~An Amalgam of Medical and Maritime History~

A medical student, an aspiring maritime historian, a man who always seems to find his passions in the most unorthodox of ways. I am all these things. Perhaps a bit of an overstatement, particularly the last part, however, my quest to find that which drives me has always led me down circuitous paths. Medicine and maritime history might seem a strange amalgam to some, however, the two are linked in the most extraordinary ways. Both have rich and multifaceted histories that are prime for exploration, discovery, and learning. I seek to learn about both; separately and together.

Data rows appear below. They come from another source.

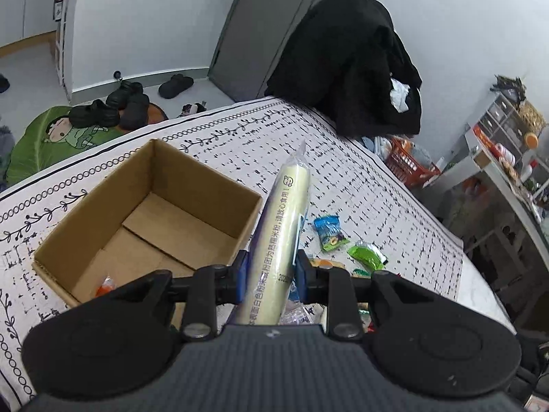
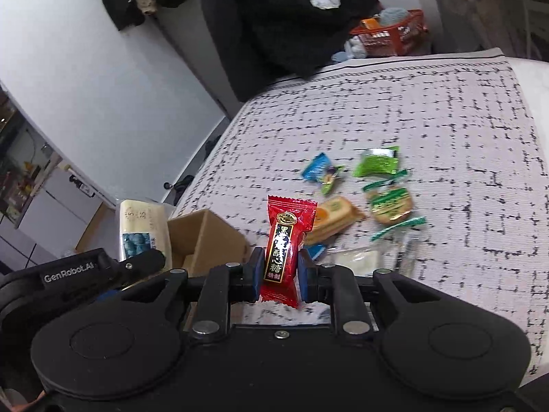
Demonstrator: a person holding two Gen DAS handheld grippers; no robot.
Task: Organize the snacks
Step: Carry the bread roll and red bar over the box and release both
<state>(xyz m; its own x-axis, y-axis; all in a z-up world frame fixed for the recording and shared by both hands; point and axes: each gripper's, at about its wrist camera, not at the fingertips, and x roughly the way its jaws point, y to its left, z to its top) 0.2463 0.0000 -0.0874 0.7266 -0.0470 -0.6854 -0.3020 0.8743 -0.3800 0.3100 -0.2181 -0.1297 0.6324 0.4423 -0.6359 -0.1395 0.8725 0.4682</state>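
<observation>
Snacks held in both units. Left hand-held gripper [image 1: 271, 274]: blue pads clamped on a long pale-yellow wrapped snack bar [image 1: 279, 237], pointing away, raised beside the near right corner of the cardboard box [image 1: 202, 178]. Box open-topped on the patterned counter [image 1: 360, 171]; one small orange packet [image 1: 106, 285] on its floor at the near left. Right hand-held gripper [image 2: 281, 271]: pads clamped on an upright red candy [image 2: 286, 250], above the counter. Beyond it, loose on the cloth: orange biscuit pack [image 2: 334, 218], clear-wrapped green-ended cookie [image 2: 391, 206], blue packet [image 2: 320, 170], green packet [image 2: 377, 163]. Farther back, black coat [image 1: 346, 61] draped at the counter's far edge; orange basket [image 2: 391, 34] behind.
</observation>
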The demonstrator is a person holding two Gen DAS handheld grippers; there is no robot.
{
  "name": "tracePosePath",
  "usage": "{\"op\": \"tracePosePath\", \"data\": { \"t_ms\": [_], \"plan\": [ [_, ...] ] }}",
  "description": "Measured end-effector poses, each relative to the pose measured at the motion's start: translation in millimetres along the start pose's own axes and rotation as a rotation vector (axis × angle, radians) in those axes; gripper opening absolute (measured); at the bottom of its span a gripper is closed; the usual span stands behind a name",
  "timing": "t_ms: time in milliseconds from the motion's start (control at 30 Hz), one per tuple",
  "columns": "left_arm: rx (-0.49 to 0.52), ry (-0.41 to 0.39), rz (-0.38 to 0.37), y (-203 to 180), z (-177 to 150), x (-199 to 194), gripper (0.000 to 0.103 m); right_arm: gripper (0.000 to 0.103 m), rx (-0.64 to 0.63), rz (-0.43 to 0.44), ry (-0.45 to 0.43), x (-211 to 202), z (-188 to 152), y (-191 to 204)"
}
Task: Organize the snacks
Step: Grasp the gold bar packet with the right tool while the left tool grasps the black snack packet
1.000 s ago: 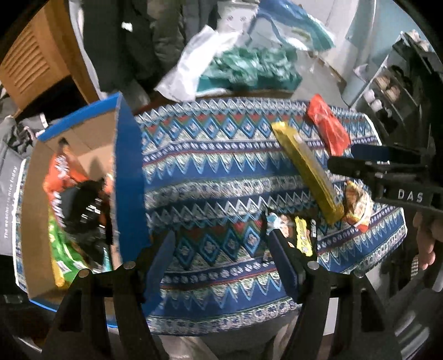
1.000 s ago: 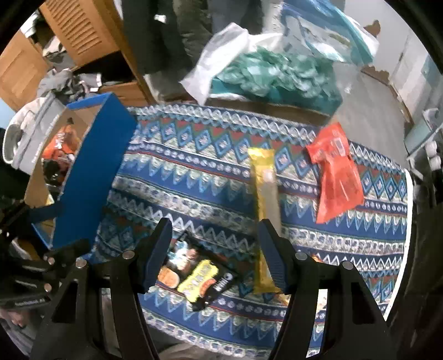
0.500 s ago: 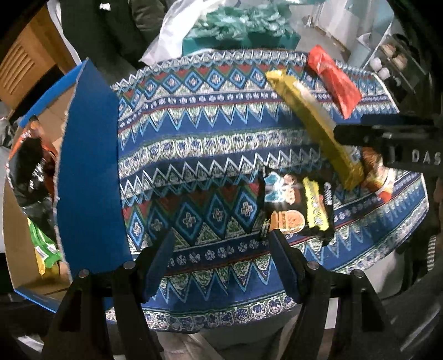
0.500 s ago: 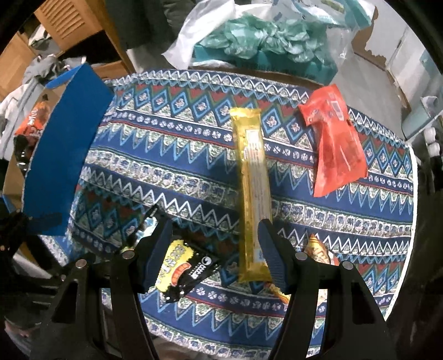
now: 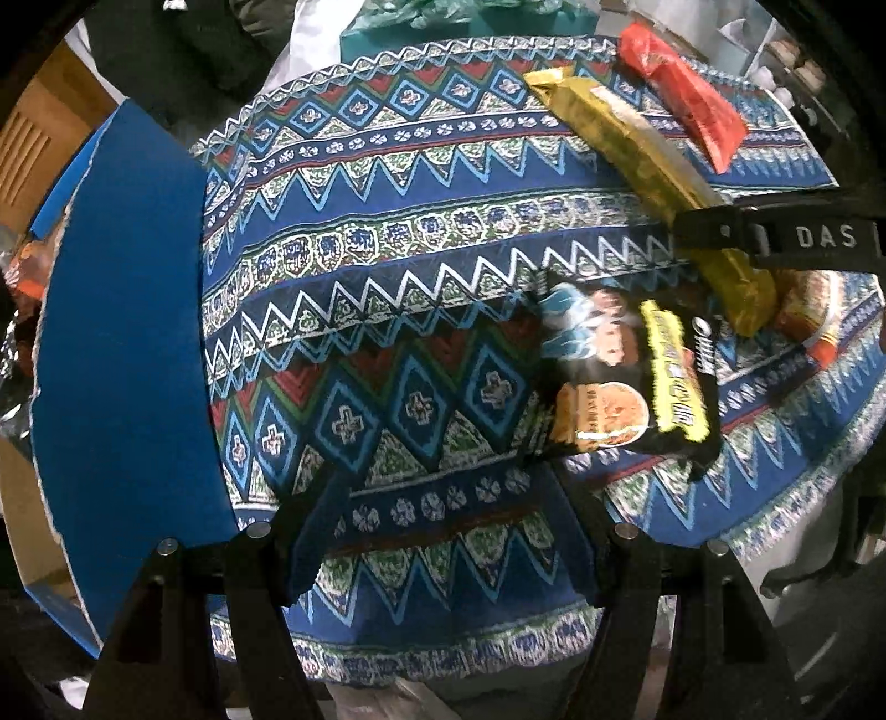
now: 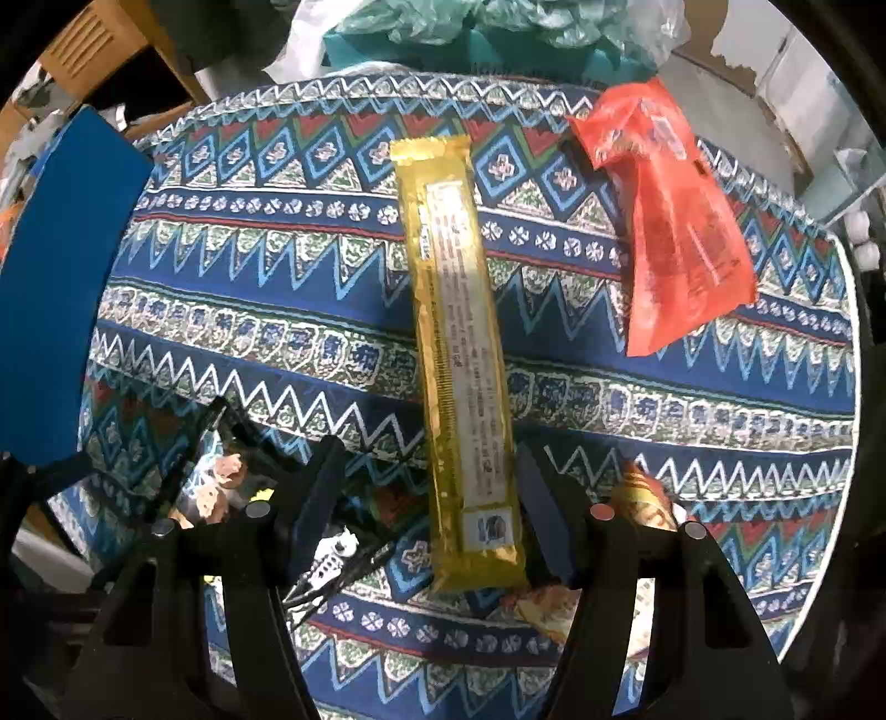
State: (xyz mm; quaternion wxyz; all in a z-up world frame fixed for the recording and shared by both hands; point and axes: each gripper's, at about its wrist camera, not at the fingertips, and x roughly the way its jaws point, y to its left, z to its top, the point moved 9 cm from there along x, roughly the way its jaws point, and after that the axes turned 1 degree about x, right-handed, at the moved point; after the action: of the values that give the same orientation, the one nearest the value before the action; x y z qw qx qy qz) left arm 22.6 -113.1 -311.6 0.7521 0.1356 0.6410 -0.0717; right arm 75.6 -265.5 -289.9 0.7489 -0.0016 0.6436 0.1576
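A round table under a patterned blue cloth [image 5: 387, 310] carries the snacks. In the left wrist view my left gripper [image 5: 443, 495] is open over bare cloth, with a black snack packet [image 5: 626, 382] just to the right of its right finger. Behind that lie a long yellow packet [image 5: 626, 149] and a red packet [image 5: 686, 105]. In the right wrist view my right gripper [image 6: 432, 468] is open above the near end of the yellow packet [image 6: 454, 332], not touching it. The red packet [image 6: 675, 232] lies to the right, and the black packet [image 6: 219, 487] shows partly at lower left.
A blue box flap [image 5: 122, 354] stands at the table's left edge, with the cardboard box's inside mostly out of frame. A small orange packet [image 6: 645, 498] lies by the right gripper's right finger. Teal bags [image 6: 487, 33] sit beyond the table. The right gripper's body [image 5: 786, 238] crosses the yellow packet.
Both grippers have come down toward the table, so the snacks look larger. The box has slid out of the left view and the black packet has come closer.
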Motion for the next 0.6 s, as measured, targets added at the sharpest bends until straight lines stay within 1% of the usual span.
{"op": "tracePosePath", "data": {
  "t_ms": [133, 200, 267, 300, 333, 367, 467, 600],
  "plan": [
    [-0.014, 0.008, 0.031, 5, 8, 11, 0.072, 0.064, -0.003, 0.000, 0.009, 10, -1, -4],
    [-0.032, 0.012, 0.041, 8, 12, 16, 0.072, 0.058, -0.010, 0.000, 0.013, 14, -3, -6],
    [-0.055, 0.014, 0.047, 12, 19, 20, 0.072, 0.048, -0.019, -0.015, 0.020, 17, -5, -9],
    [-0.064, 0.010, 0.049, 14, 23, 21, 0.073, 0.045, -0.022, -0.023, 0.023, 18, -6, -11],
    [-0.069, 0.003, 0.050, 16, 27, 21, 0.073, 0.037, -0.024, -0.027, 0.025, 19, -8, -11],
    [-0.074, 0.001, 0.051, 16, 31, 22, 0.073, 0.032, -0.023, -0.027, 0.026, 20, -9, -11],
    [-0.080, -0.008, 0.055, 15, 43, 24, 0.074, 0.032, -0.019, -0.009, 0.031, 20, -16, -11],
    [-0.088, -0.021, 0.064, 11, 60, 26, 0.074, 0.030, -0.018, 0.013, 0.042, 17, -37, -10]
  ]
}}
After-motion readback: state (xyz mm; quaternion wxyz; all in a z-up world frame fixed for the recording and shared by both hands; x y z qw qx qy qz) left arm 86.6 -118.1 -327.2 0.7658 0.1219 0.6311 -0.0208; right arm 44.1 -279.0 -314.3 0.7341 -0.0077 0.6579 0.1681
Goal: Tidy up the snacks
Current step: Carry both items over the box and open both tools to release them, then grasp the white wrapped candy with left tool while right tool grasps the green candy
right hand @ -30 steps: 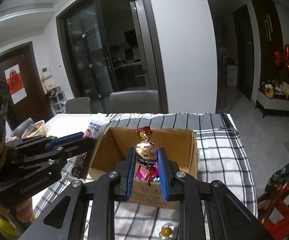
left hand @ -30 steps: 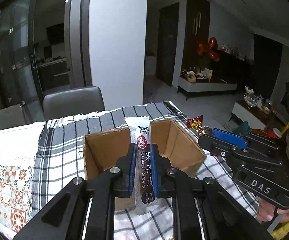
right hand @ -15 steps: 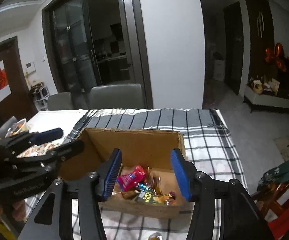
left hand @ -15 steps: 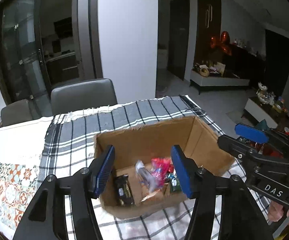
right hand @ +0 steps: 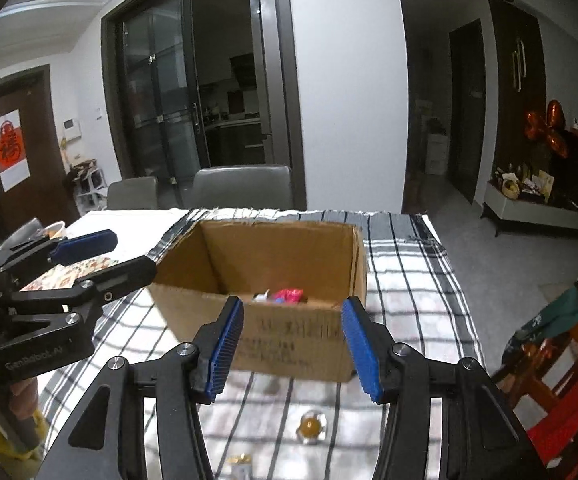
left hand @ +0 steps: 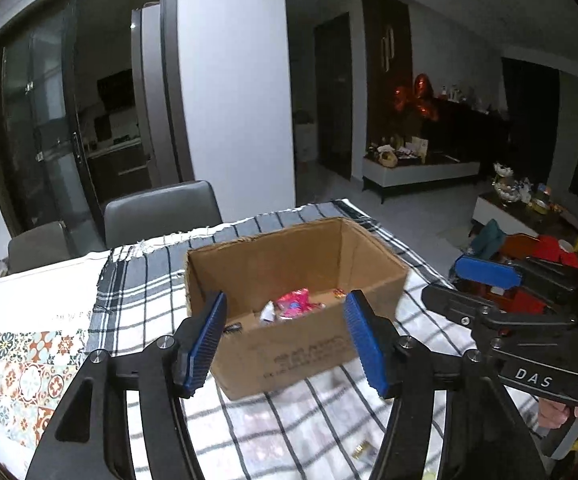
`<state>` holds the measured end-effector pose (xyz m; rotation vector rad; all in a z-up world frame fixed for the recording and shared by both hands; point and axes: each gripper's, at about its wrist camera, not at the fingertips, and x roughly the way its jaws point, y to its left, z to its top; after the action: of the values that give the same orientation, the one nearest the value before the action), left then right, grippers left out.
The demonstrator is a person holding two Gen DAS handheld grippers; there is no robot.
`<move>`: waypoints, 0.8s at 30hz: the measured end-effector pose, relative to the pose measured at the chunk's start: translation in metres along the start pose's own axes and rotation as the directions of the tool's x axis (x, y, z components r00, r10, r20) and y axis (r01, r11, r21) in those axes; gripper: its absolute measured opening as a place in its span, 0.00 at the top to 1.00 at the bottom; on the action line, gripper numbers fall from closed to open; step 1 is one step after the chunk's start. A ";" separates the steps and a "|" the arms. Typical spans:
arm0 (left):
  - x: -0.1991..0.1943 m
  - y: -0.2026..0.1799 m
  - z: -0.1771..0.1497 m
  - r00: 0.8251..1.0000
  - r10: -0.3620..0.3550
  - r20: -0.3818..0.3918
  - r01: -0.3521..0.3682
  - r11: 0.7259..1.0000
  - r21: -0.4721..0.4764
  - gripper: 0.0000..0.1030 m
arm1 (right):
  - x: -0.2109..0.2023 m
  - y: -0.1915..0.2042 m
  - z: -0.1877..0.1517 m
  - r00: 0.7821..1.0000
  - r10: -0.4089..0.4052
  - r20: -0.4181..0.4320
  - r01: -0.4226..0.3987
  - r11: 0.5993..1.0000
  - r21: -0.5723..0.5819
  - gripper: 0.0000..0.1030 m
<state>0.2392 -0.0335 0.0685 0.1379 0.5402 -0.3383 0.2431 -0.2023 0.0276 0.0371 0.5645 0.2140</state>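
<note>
With both grippers spread wide and empty, we hold the left gripper [left hand: 285,338] and right gripper [right hand: 293,346] before the cardboard box [left hand: 289,276] containing snacks [left hand: 295,306]

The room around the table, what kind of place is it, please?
Most likely a home dining area: a table with a checked tablecloth, grey dining chairs, and glass sliding doors that seem to open onto a kitchen. A cardboard box of snacks sits on the cloth.

Matt brown cardboard box [left hand: 313,344] on woven checked cloth [left hand: 145,292]; glossy foil-wrapped candy [right hand: 310,427] lies nearby.
</note>
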 end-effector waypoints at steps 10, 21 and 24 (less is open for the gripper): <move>-0.034 -0.027 -0.038 1.000 -0.023 -0.007 0.023 0.999 0.030 0.41 | -0.031 0.006 -0.049 0.999 0.031 -0.042 -0.031 0.999 0.010 0.49; -0.026 -0.045 -0.093 0.987 -0.066 -0.145 0.071 0.997 0.030 0.41 | -0.034 0.008 -0.111 0.983 0.048 -0.177 -0.043 0.999 0.033 0.49; -0.021 -0.046 -0.106 0.978 -0.092 -0.186 0.093 0.996 -0.002 0.41 | -0.029 0.008 -0.129 0.973 0.056 -0.223 -0.044 0.997 0.055 0.50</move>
<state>0.1557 -0.0481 -0.0123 0.1517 0.7316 -0.4202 0.1486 -0.2036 -0.0651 0.0762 0.7950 0.2549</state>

As a student of medicine, I am at once enthralled and inundated by the wealth of knowledge to be gained from such a course of study. Despite my passion for the subject, I have found that though we are more than sufficiently prepared for our roles as healers, we often times are left with little in the way of an historical perspective. How did we come to use the techniques and medications now endorsed by physicians, and what did it take to get to this point? These are questions that I seek to answer.

Though I have always been a history enthusiast, it was not until recently that I discovered my love of ships and the sea. I quickly gained a penchant for all things maritime. an historical subject that encompasses a broad range of topics from naval battles to the science of navigation. Recently, I came to find that surgeons at sea played an integral part in the orchestra of persons aboard a sailing vessel. They were to maintain the health of the sailors at all costs, despite the rudimentary tools and the unforgiving elements of wind and sea. This effectively bridges the topics, and provides a jumping point for my future knowledge and research.

Any feedback is welcome as I share what I have gained with you.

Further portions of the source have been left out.